Published on June 22nd, 2015 | by Mike Ainscoe0
‘Morrissey’ FAQ – All that’s left to know about this charming man’ – D.McKinney (Backbeat Books)
I do enjoy the FAQ series of books. Having read a few which are of immediate interest as a dedicated fan of a band or artist, the authors often do enough to offer up something on a slightly different perspective even to major fans of a band. While his own autobiography may have been quite hard going, in the true spirit of the FAQ series, the ‘Morrissey FAQ’ is a much more accessible piece of writing. It’s nothing too excessive or complex, which for many is where ‘Autobiography’, despite being from the horse’s mouth, sadly fell short.
Where Morrissey is concerned, the ‘fans’ are clearly divided into two distinct camps, from the obsessive devotees to those who what is fashionably termed, don’t get it, those who worship him as a godlike idol reaching out to be blessed or touch the hem of his coat, and those who can’t stand the bloke, citing his miserably depressing demeanour and songs as enough evidence to condemn him. Denise McKinney clearly belongs in the latter camp and why not unashamedly profess your commitment in the same way that the man himself has made a career of wearing his emotions and opinions boldly on his sleeve.

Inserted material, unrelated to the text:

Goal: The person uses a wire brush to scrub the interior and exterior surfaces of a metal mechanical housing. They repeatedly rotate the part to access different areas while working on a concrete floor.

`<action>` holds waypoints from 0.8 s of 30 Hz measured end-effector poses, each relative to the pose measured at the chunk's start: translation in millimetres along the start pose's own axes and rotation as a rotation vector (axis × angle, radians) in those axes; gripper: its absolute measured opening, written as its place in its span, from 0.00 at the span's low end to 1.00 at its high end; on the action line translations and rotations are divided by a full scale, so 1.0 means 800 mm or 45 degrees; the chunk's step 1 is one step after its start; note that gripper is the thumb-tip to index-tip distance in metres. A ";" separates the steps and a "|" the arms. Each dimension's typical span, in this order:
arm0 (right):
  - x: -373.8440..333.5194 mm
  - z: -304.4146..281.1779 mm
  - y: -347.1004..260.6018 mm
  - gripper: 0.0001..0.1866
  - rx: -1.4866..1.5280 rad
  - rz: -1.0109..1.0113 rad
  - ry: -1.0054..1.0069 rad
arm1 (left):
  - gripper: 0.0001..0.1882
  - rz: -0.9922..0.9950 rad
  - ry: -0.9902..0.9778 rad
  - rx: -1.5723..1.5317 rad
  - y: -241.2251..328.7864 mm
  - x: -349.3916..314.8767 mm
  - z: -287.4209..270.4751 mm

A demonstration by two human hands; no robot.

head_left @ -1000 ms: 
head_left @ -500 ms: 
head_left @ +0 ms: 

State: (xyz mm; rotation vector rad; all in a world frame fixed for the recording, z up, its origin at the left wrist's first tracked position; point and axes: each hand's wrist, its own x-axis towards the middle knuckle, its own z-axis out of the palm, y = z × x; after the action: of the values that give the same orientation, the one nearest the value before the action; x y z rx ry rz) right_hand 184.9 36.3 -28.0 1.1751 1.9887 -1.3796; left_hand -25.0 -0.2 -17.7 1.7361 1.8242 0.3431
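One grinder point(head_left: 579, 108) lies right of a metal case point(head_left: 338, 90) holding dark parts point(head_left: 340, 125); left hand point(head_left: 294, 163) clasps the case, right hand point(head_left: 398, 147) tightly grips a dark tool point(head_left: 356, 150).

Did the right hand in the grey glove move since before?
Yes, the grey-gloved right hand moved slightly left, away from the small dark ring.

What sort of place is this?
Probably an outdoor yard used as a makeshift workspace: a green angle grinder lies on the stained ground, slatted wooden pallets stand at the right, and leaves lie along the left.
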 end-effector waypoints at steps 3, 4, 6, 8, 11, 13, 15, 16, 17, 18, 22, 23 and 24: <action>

As for the content, as expected, the bulk of the 350 pages are dedicated to the musical output; the usual album, video and song critiques (including Morrissey’s – don’t call him Moz or Mozzer, he doesn’t like it – work with The Smiths) and the ‘best gigs’ to consider as well as all checking out manner of collaborators, musical and personal influences and band members. Of course, many of the opinions on say, the albums, are subjective and open for discussion – ‘Your Arsenal’ as maybe not his best album but certainly his most rock and roll or ‘glam’ of his early work (maybe with Mick Ronson in the producer’s chair, that’s taken as read) and ‘Vauxhall And I’ as his most perfect album might stimulate a bit of discussion down at the pub over a pint of the maudlin juice.
Like most FAQs, there’s nothing in real depth in any particular way or any attempt at detailed analysis or critique, although heaven knows his lyrics could provide a wealth of material for a psychological case conference of two. In fact, the words of wisdom of the great man are something slightly glossed over, amounting to a chapter which barely covers two pages. After all, you could always count on Morrissey for good copy, even if it’s someone else remorselessly praising him or slagging him off.
From an author who obsesses with Morrissey’s hair/quiff and sideburns (apparently at its most luxurious and at an all time greatness on Top Of The Pops in 1988, performing ‘Everyday Is Like Sunday for the record) and who thinks ‘There Is A Light That Never Goes Out’ is the ‘Freebird’ of its generation, you have to smile and allow her the indulgence – after all you can’t fault the passion or the dedication of a true disciple.